Speech synthesis and recognition library

Rado1 · Post by **Rado1** » Sat Feb 28, 2015 5:11 pm

I'm pleased to give you a new external library for ZGE - ZgeSpeak, the library for speech synthesis (called also Text-to-Speech, TTS) and speech recognition (SR). It is based on Microsoft Speech API 5 (SAPI 5) which is integrated to Windows Vista/7/8, but can be installed also to other versions of Windows, AFAIK. Since SAPI is a built-in technology, the DLL itself is really small; ca. 9.5 KB.

To use it in your projects, you need to create your own grammar of phrases to be recognized by your application. To do so, you need to use Grammar Compiler tool from Microsoft Speech SDK 5.1. If you do not need to install SDK, just tell me to create and compile a grammar file for you

Attached, you will find two demo projects and ZgeSpeak.dll. The first demo provides TTS functionality - you can hear a lyrics from Pink Floyd's song Eclipse. The second demo shows you how to use speech recognition to drive a car by voice. It can recognize the following commands: "move", "go", "stop", "left", "right", "straight", and "back".

BTW to use speech recognition in Windows, you must start it first, e.g. in the way how described here.

Enjoy the speech functionality in ZGE! Any comments are welcome.

Post by **VilleK** » Mon Mar 02, 2015 8:48 am

Cool Pink Floyd example

. And the voice recognizing seems to work fine too in the video (although with some latency, you wouldn't want to drive a real car like that).

Rado1 · Post by **Rado1** » Mon Mar 02, 2015 10:01 am

Ville, I'm glad you like it. The demo 2 video used the default voice recognition with some latency. It could be decreased by training the voice recognition engine to my voice, but actually, it should take some time to train, so I do not want to ... Another funny aspect is that it can recognize more voices... so together with children we sit around a microphone and each of us is trying to move the car to the corner dedicated to her/him. I see certain potential in party games

Imerion · Post by **Imerion** » Wed Mar 04, 2015 1:33 pm

Really cool! Especially having speech recognition support as well. I can't try it, but sounds like a nice achievement!

jph_wacheski · Post by **jph_wacheski** » Thu Mar 05, 2015 4:26 pm

the .dll just keep coming,. thanks again!

I will use the TTS for sure and the recognition will be fun to mess with.

Rado1 · Post by **Rado1** » Fri Mar 06, 2015 12:28 pm

FYI I just made a working demo of speech recognition on Android using built-in Google speech recognition functionality. Unfortunately, the result is totally insufficient - cannot recognize words easily and has a lot of recognition errors - unusable for games.

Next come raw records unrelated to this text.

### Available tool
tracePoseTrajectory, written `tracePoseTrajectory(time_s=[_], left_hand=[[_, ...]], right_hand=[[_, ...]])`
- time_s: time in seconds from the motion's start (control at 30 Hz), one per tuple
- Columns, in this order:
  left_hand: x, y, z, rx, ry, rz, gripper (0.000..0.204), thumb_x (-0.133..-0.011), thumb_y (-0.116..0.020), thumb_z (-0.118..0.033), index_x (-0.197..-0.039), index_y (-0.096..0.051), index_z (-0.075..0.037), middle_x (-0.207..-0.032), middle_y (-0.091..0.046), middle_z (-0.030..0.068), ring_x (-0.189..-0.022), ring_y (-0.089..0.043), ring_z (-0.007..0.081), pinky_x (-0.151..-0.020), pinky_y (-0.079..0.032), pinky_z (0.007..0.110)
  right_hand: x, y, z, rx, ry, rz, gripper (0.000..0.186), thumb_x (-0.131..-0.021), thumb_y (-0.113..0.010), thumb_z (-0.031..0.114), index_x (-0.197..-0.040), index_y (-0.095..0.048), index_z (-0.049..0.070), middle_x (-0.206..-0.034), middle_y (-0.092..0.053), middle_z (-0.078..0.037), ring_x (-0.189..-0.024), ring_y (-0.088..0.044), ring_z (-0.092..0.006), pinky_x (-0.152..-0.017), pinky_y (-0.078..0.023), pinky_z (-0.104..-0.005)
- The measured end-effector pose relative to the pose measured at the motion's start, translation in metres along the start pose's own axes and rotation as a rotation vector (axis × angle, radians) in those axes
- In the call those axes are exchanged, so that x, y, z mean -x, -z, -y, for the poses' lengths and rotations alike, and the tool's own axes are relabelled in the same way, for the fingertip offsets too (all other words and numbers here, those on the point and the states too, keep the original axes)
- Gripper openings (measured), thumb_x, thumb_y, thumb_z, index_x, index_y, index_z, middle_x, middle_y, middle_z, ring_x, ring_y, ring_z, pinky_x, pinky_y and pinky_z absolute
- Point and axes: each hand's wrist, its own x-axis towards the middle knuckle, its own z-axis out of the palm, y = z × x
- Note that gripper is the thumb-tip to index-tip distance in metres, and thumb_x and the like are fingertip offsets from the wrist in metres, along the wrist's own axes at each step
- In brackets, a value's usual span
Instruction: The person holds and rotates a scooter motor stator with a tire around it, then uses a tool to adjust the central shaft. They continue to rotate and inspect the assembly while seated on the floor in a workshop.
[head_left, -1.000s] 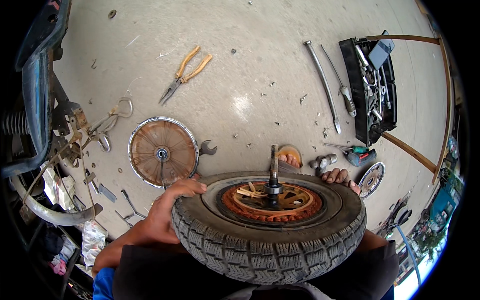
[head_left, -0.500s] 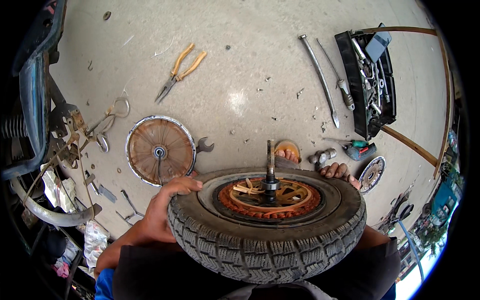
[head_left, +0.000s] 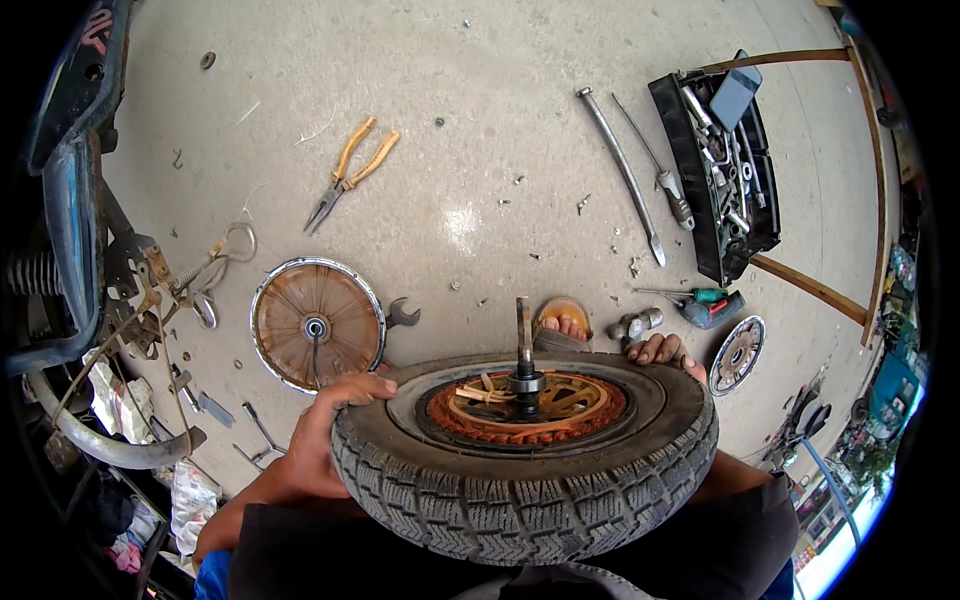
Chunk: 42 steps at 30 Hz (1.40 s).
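A small black tyred wheel (head_left: 520, 490) lies flat in front of me, its rusty orange hub (head_left: 530, 410) facing up with a steel axle (head_left: 524, 345) standing out of the centre. My left hand (head_left: 325, 435) grips the tyre's left rim, fingers curled over the top edge. My right hand (head_left: 665, 350) holds the far right rim; only its fingertips show above the tyre. A sandalled foot (head_left: 562, 325) rests on the concrete just beyond the wheel.
A round rusty brake plate (head_left: 316, 325) and a small spanner (head_left: 402, 316) lie left of the wheel. Orange-handled pliers (head_left: 350, 175), a long steel bar (head_left: 620, 175), a screwdriver (head_left: 665, 190), a black tool tray (head_left: 720, 160) and a motorbike frame (head_left: 70, 250) surround it.
The wheel and both hands have barely shifted; my left fingers have slid slightly along the tyre's rim.
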Motion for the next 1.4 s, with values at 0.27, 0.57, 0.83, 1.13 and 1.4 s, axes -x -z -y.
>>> tracePoseTrajectory(time_s=[0.27, 0.57, 0.83, 1.13, 1.4], left_hand=[[0.002, -0.002, 0.003, -0.006, -0.023, -0.029, 0.09, -0.063, -0.1, -0.023, -0.131, -0.043, -0.005, -0.134, -0.056, 0.0223, -0.13, -0.055, 0.0363, -0.117, -0.035, 0.055], [-0.007, 0.001, 0.004, -0.105, -0.156, -0.032, 0.075, -0.071, -0.095, -0.02, -0.126, -0.046, -0.004, -0.131, -0.059, 0.0235, -0.127, -0.057, 0.0394, -0.113, -0.036, 0.058], [-0.022, -0.003, 0.031, -0.245, -0.323, -0.142, 0.067, -0.076, -0.09, -0.021, -0.125, -0.047, -0.006, -0.132, -0.062, 0.0234, -0.128, -0.057, 0.0427, -0.113, -0.034, 0.063], [-0.03, -0.012, 0.051, -0.387, -0.339, -0.192, 0.067, -0.072, -0.094, -0.02, -0.12, -0.049, -0.006, -0.131, -0.063, 0.0225, -0.129, -0.057, 0.0434, -0.114, -0.035, 0.063], [-0.026, -0.023, 0.053, -0.427, -0.321, -0.209, 0.053, -0.074, -0.09, -0.015, -0.108, -0.051, -0.006, -0.125, -0.066, 0.0218, -0.125, -0.06, 0.0429, -0.113, -0.038, 0.063]], right_hand=[[0.002, -0.01, 0.003, -0.012, -0.01, -0.017, 0.034, -0.092, -0.051, 0.038, -0.086, -0.055, 0.005, -0.088, -0.06, -0.015, -0.097, -0.058, -0.0317, -0.1, -0.042, -0.0443], [-0.006, -0.024, 0.028, 0.084, 0.07, 0.032, 0.03, -0.09, -0.051, 0.036, -0.088, -0.056, 0.006, -0.089, -0.059, -0.013, -0.1, -0.056, -0.0283, -0.104, -0.038, -0.0424], [-0.05, -0.026, 0.043, 0.207, 0.233, 0.155, 0.028, -0.085, -0.056, 0.035, -0.085, -0.058, 0.007, -0.087, -0.061, -0.012, -0.098, -0.057, -0.0269, -0.109, -0.038, -0.0416], [-0.068, -0.03, 0.043, 0.281, 0.245, 0.129, 0.021, -0.08, -0.06, 0.027, -0.078, -0.055, 0.007, -0.084, -0.062, -0.013, -0.096, -0.06, -0.0273, -0.117, -0.036, -0.0453], [-0.051, -0.019, 0.035, 0.286, 0.261, 0.017, 0.019, -0.079, -0.062, 0.025, -0.076, -0.055, 0.007, -0.083, -0.063, -0.013, -0.097, -0.06, -0.0282, -0.119, -0.033, -0.0472]])
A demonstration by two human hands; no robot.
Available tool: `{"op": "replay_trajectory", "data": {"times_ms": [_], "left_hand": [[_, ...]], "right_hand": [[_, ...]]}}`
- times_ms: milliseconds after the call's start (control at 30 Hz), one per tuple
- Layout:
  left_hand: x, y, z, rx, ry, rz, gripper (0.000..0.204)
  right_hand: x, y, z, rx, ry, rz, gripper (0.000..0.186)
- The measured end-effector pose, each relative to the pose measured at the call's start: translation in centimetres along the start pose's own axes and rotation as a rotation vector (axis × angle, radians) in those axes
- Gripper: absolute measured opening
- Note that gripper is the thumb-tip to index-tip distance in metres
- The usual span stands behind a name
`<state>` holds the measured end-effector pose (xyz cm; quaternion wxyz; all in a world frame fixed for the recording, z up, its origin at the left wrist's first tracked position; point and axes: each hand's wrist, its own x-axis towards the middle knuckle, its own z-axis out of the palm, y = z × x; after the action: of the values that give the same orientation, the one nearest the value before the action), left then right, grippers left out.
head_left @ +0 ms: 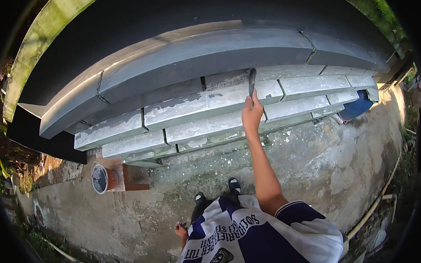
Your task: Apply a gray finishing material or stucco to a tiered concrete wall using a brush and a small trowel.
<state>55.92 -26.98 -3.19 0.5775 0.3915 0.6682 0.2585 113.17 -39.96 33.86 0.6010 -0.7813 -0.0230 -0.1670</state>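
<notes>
My right hand (252, 113) reaches far forward, its fingers closed round the handle of a paintbrush (252, 79). The brush's dark head touches the recessed face under the top grey ledge (213, 57), where grey paint meets patchy white. Below it run stepped white ledges (211, 101) with flaking paint and dark vertical gaps between blocks. Low beside my body, my left hand (181, 229) is closed; a small dark shape shows at its fingers, too small to name.
A bucket (100, 178) with dark grey content stands at left beside a brown cardboard piece (136, 177). A blue container (357, 109) sits at the ledges' right end. White flecks dot the concrete floor (307, 155). Pipes (372, 213) run along the right edge.
</notes>
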Motion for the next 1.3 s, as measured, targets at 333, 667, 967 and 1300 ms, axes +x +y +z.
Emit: {"op": "replay_trajectory", "data": {"times_ms": [333, 667, 967, 1300], "left_hand": [[8.7, 1.2, -3.2, 0.122, -0.270, 0.203, 0.003], [11.1, 8.5, -0.3, 0.134, -0.276, 0.118, 0.008], [15.1, 3.3, -4.9, 0.033, -0.345, 0.164, 0.004], [14.7, 9.2, -6.0, 0.119, -0.209, 0.021, 0.003]], "right_hand": [[-4.9, -0.3, 2.4, 0.295, -0.431, -0.044, 0.041], [0.4, 2.4, -0.2, 0.043, -0.068, -0.018, 0.036], [-8.3, -2.2, 6.6, 0.344, -0.339, 0.231, 0.033], [-0.9, -1.6, 1.8, 0.714, 0.047, 0.202, 0.032]]}}
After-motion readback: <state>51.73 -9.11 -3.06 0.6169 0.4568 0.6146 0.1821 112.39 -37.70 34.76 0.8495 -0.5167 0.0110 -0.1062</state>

I'll have a look at some 3rd-party, free, reliable, low-latency and small C++ library. It should provide grammar-based recognition. Ideally, it should be available for Android and Windows. I'm not sure there is something like this available...

Rado1 · Post by **Rado1** » Sun Mar 08, 2015 4:15 pm

After some more experiments, I decided to separate libraries for speech synthesis - now called ZgeSpeak, and speech recognition - now called ZgeListen.

In meantime, I also completed the ZgeSpeak TTS library v0.9 for Windows and Android. It uses OS built-in functionality - SAPI 5 for Windows Vista/7/8 and TTS API for Android API level 4 and higher (BTW ZGE uses API level 8 and 16, so ZgeSpeak runs without problems). You can create one ZGE code for both OSs, because all functions are implemented in both OSs. However, some of them make sense only for Windows or for Android; for instance, setting speech language, pitch or rate is done by functions on Android but by special XML tags put to the spoken text on Windows. I hope all functions are self-explanatory, but if you require, I can produce some more description.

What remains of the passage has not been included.